In its listing of today’s important anniversaries and birthdays, the Wikipedia notes that it was on this date in 1970 that Vinko Bogotaj flew into television history. He’s the guy who was featured in the opening montage of “ABC’s Wide World of Sports.” tumbling off the end of a ski-jump ramp. You know — the agony of defeat. The surprise to me is that this happened so late; I would have sworn I’d seen it back during the Johnson (Lyndon, not Andrew) administration.

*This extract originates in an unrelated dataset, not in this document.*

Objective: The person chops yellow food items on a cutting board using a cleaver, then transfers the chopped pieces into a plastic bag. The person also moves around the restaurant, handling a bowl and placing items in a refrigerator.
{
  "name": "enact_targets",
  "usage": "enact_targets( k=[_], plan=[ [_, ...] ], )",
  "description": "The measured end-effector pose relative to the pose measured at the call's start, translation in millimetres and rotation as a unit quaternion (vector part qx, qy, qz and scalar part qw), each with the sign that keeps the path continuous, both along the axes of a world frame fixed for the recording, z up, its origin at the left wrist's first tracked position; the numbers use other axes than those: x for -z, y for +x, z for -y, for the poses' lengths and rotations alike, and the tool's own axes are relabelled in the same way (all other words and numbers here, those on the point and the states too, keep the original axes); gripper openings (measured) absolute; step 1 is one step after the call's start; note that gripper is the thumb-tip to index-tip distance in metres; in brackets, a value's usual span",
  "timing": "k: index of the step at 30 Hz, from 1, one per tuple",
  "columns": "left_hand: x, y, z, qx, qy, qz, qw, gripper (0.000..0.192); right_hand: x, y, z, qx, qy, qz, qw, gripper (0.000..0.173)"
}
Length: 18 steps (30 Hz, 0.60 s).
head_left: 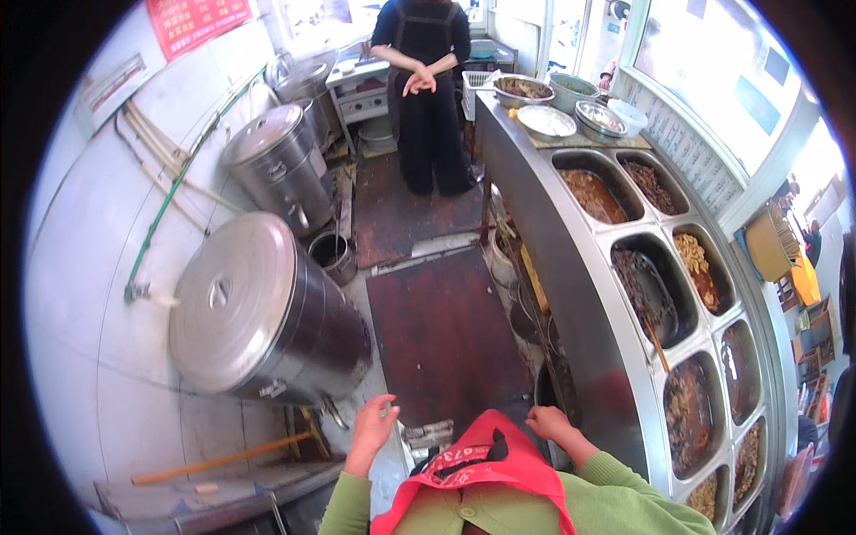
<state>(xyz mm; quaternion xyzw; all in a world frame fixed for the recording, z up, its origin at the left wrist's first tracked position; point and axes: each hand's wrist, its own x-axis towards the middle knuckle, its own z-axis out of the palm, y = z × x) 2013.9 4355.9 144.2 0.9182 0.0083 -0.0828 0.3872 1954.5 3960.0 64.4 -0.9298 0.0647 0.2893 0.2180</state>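
Note:
My left hand hangs with its fingers apart and nothing in it, just below the large lidded steel pot at the left. Beside the red apron, my right hand is also free of any object, its fingers loosely curled. The steel front of the food counter rises to the right of that hand. Metal food pans, among them one with dark food and a wooden stick, are set into the counter top.
A person in dark clothes stands at the far end, hands crossed in front. A smaller lidded pot and an open bucket line the left side. Dark red boards cover the floor. Bowls and metal plates stand on the counter's far end.

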Motion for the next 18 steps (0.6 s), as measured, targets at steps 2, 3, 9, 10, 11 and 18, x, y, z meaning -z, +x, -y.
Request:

The anniversary list also reports that Charles Lindbergh received the Medal of Honor — yes, the one usually called “the Congressional Medal of Honor” — on this date in 1928. That’s a new one on me, as I thought the medal was reserved for combat heroics (or for wiping out virtually defenseless Indians, as at Wounded Knee, which produced 18 or 20 Medal of Honor recipients). In any case, Congress’s vote to award the medal demonstrates how huge Lindbergh’s accomplishment loomed at the time. The citation said:
“For displaying heroic courage and skill as a navigator, at the risk of his life, by his nonstop flight in his airplane, the ‘Spirit of St. Louis,’ from New York City to Paris, France, 20-21 May 1927, by which Capt. Lindbergh not only achieved the greatest individual triumph of any American citizen but demonstrated that travel across the ocean by aircraft was possible.”